Cocoa-tracing tech handed to farmers ahead of EU deforestation rules

9 February 2023

Cocoa farmers in Côte d’Ivoire are being handed electronic cards to enable tracking of beans.

The country’s Coffee-Cocoa Council (CCC) began distributing the “coffee-cocoa producer card” as part of a traceability programme launched in response to EU plans to ban imports of commodities linked to deforestation and rights abuses by 2024.

Yves Brahima Koné, director general at the CCC, said the cards also include digital wallets that ensure farmers receive the guaranteed farm gate price set by the state.

So far the CCC has identified more than one million growers who are due to receive the card.

Meanwhile, research from Institute Of Physics (IOP) Publishing has claimed 55% of cocoa beans in Côte d’Ivoire cannot be tracked because they are sourced from intermediaries or exported without traceability information.

Cocoa accounts for more than one third of national export revenue in Côte d’Ivoire, but the crop is associated with deforestation due to factors including weak enforcement of land use regulations.

IOP’s report cited figures showing Côte d’Ivoire had lost 80% of its forest cover in the past 60 years – with almost half of deforestation and forest degradation due to cocoa.

“In response to public pressure, most chocolate companies have made some investment in tracing the origins of their cocoa supplies, committing to zero-deforestation policies,” the report said.

“However, the success of these initiatives is very limited. There is often a breakdown of records between the cocoa production and its transportation. This makes it difficult to assess where companies source their cocoa from and what progress they are making toward their zero deforestation pledges.”

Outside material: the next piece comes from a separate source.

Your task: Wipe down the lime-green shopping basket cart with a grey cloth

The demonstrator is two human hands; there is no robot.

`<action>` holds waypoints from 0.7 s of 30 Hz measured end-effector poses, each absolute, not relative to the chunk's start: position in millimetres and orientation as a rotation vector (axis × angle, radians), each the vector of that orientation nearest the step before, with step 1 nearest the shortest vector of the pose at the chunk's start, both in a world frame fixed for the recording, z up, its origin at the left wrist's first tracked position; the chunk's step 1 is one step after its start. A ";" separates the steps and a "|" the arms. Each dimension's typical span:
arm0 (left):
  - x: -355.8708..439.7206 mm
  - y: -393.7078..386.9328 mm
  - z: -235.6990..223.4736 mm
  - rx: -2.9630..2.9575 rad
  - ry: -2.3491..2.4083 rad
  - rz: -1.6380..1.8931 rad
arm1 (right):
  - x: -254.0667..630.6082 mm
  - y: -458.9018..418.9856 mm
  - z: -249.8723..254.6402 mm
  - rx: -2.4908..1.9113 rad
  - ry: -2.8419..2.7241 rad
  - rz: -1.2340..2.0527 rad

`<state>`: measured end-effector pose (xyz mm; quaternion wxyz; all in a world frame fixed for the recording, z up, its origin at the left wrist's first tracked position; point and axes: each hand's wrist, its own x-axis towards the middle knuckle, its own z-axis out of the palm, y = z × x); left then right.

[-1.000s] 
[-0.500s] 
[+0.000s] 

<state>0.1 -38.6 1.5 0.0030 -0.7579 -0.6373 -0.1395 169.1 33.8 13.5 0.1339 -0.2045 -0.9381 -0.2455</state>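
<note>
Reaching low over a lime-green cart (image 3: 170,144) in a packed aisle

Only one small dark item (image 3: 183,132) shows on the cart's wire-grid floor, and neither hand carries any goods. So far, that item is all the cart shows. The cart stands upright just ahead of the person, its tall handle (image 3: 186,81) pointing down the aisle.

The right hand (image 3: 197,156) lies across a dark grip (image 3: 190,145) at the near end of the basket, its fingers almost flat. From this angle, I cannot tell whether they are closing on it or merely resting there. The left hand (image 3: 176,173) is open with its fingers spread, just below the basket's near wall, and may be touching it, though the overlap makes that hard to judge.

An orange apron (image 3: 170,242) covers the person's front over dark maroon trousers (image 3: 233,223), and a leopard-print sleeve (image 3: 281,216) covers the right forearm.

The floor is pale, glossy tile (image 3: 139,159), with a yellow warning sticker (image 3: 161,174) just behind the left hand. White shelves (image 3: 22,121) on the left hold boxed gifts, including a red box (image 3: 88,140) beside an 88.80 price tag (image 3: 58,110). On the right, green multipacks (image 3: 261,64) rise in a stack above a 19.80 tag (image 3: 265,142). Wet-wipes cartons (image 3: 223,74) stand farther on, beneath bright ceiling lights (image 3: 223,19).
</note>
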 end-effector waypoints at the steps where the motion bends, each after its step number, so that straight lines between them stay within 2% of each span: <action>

Especially high rates of untraced cocoa sourcing can be found along the border with Liberia, the study found.

It said forests here are under threat by cocoa expansion from Côte d’Ivoire and in these areas 80-100% of exported cocoa is not traceable to its first buyer – let alone to its origin farm.

“This falls short of the forthcoming requirements under the EU due diligence legislation, cloaking the sustainability risks associated with cocoa products,” said the report.

Traders who disclose supplying cooperatives can greatly strengthen their level of transparency.

Cécile Renier, lead author of the study, described disclosed data as often being “incomplete, irregular, non-standardised or never updated”. She urged companies to go “beyond the traceability of their own supply chains”.

“Much greater means are needed to enforce land use policies and landscape initiatives. Coupled with transparent national traceability systems and robust deforestation monitoring, this would ensure effective forest conservation, and achieve true sustainability in the cocoa supply chain.”

Separately, Pascal Baltussen, head of impact at ethical chocolatier Tony’s Chocolonely, called on companies to “decommodify” and move to a system of “radical transparency” to improve ESG impacts.

Speaking at the CIPS Procurement Futures conference, Baltussen said he saw no reason the company’s ethical sourcing model – under which cocoa farmers are paid more and supported not to use child labour – could not be applied to other industries.

He said the only true way to improve supply chain ethics was to decommodify, by no longer buying inputs in commodity markets and instead having direct involvement in how they're produced.